Últimamente vuelven a asaltarme imágenes de obras florentinas que una vez restauradas, recobran su vigor y con él su capacidad de hacer enfermar al visitante. Ahora le toca el turno a una de las vidrieras de Ghiberti, parte del conjunto de 44 piezas que fue realizado entre 1394 y 1444 por artistas de la talla de Donatello, Paolo Uccello, Andrea del Castagno, Agnolo Gaddi y el mismo Lorenzo Ghiberti. he aquí una descripción de la obra:
Nella vetrata (dimensioni: 1,75 x 6,75 metri, divisa in 16 pannelli), eseguita tra il 1435 e il 1443 con le altre che ornano le Tribune del Duomo, dal maestro vetraio Francesco di Giovanni su cartone di Lorenzo Ghiberti, sono rappresentati quattro uomini in ricchi abiti orientali, con manti damascati e copricapo a turbante. Si tratta di antichi personaggi ebraici, come le oltre 150 figure raffigurate nelle vetrate del Duomo di Firenze che rappresentano il mondo giudaico da cui nacque Cristo. Il problema principale della vetrata era il fenomeno di polverizzazione del vetro, comune, in varie forme, a tutte le vetrate della cattedrale, dovuto a cause di origine chimica e biologica, prima fra tutte l’umidità della condensa. Questo fenomeno produce le cosiddette «croste di disfacimento» nel vetro che continua ad assottigliarsi, con il rischio di scomparire, oltre a creare un forte effetto oscurante.

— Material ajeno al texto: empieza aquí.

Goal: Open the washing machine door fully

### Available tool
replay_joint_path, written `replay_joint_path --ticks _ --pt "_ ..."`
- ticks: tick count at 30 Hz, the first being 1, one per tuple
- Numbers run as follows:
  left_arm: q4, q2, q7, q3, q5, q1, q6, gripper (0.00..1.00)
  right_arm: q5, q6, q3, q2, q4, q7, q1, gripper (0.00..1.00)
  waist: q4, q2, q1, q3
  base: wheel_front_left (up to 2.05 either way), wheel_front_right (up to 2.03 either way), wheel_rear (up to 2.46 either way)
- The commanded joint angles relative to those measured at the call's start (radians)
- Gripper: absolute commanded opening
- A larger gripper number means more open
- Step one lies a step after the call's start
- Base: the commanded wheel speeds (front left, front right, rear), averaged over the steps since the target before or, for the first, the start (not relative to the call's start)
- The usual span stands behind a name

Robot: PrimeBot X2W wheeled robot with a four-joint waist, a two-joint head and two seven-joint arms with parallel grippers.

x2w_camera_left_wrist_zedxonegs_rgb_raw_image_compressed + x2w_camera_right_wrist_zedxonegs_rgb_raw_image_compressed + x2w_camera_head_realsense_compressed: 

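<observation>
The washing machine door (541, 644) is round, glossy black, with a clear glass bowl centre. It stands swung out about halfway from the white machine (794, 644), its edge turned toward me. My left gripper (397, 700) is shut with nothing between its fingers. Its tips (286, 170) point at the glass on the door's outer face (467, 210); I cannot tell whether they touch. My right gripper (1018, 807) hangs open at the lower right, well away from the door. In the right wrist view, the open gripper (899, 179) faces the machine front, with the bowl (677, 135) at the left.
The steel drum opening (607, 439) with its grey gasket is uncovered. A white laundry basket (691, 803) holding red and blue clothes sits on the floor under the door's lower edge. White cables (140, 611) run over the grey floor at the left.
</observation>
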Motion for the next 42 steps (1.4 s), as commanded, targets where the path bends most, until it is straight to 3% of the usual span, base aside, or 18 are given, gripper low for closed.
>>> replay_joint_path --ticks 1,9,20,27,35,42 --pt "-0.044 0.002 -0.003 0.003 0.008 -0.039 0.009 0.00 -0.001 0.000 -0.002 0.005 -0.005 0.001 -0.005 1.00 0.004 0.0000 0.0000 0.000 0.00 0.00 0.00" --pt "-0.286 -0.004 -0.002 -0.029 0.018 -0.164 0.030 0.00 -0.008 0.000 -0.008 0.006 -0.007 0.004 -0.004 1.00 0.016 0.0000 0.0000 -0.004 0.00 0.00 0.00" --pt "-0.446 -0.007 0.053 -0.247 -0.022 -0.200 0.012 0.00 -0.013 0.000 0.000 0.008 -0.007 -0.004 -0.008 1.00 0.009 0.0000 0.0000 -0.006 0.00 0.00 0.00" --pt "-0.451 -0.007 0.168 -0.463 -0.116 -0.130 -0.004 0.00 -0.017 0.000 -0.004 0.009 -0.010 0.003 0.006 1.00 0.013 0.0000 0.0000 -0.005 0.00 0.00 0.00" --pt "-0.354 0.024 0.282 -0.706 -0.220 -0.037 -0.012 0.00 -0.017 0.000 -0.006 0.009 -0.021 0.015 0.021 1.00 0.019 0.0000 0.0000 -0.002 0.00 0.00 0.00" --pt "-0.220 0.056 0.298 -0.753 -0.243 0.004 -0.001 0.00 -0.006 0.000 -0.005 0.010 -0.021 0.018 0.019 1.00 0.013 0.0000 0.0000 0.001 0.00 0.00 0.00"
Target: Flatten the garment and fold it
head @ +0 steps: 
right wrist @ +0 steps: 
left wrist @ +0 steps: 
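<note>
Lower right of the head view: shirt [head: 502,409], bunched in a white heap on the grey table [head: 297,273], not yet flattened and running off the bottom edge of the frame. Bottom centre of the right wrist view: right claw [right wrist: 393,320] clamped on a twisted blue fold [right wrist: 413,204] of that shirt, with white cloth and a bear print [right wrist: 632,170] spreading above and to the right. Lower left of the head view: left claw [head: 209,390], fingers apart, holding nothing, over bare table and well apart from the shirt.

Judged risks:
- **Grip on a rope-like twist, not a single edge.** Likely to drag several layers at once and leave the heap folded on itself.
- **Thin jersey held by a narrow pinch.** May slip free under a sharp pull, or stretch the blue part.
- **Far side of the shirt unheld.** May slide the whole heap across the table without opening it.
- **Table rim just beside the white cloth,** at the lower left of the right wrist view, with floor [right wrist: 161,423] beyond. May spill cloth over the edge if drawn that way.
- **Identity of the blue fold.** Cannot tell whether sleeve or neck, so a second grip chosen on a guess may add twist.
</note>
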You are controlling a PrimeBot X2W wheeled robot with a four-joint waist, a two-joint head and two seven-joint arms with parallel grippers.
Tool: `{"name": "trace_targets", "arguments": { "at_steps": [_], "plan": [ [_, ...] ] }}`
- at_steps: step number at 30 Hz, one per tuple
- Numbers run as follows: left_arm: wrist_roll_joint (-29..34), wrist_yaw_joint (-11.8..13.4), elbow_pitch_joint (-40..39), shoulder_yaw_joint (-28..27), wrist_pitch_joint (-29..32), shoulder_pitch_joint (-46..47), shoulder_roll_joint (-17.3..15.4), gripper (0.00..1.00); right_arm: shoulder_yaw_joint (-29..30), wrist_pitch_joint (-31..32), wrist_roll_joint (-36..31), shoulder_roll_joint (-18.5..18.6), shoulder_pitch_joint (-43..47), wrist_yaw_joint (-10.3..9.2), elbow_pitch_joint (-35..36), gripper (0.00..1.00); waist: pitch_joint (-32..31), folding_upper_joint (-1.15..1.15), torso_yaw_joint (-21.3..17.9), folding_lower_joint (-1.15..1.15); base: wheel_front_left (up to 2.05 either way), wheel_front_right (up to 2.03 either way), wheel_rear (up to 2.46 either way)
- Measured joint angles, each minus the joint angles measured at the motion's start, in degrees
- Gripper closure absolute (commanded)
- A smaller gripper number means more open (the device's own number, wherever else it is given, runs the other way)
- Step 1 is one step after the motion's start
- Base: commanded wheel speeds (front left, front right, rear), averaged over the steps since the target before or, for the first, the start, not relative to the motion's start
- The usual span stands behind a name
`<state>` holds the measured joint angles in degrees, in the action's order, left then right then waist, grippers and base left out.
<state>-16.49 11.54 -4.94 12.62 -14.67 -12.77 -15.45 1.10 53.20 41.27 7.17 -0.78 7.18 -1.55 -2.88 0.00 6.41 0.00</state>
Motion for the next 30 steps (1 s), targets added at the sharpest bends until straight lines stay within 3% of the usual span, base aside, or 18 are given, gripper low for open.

Y una serie de imágenes de la misma, antes y después de la restauración:
(1) «Là, assis sur le marchepied d’un prie-Dieu, la tête renversée et appuyée sur le pupitre, pour pouvoir regarder au plafond, les Sibylles du Volterrano m’ont donné peut-être le plus vif plaisir que la peinture m’ait jamais fait. J’étais déjà dans une sorte d’extase, par l’idée d’être à Florence, et le voisinage des grands hommes dont je venais de voir les tombeaux. Absorbé dans la contemplation de la beauté sublime, je la voyais de près, je la touchais pour ainsi dire. J’étais arrivé à ce point d’émotion où se rencontrent les sensations célestes données par les beaux-arts et les sentiments passionnés. En sortant de Santa Croce, j’avais un battement de cœur, ce qu’on appelle des nerfs à Berlin ; la vie était épuisée chez moi, je marchais avec la crainte de tomber. Je me suis assis sur l’un des bancs de la place de Santa Croce ; j’ai relu avec délices ces vers de Foscolo, que j’avais dans mon portefeuille ; je n’en voyais pas les défauts : j’avais besoin de la voix d’un ami partageant mon émotion». Cit. en, Leavitt, David, Florencia, Altair viajes, 2002, p. 32.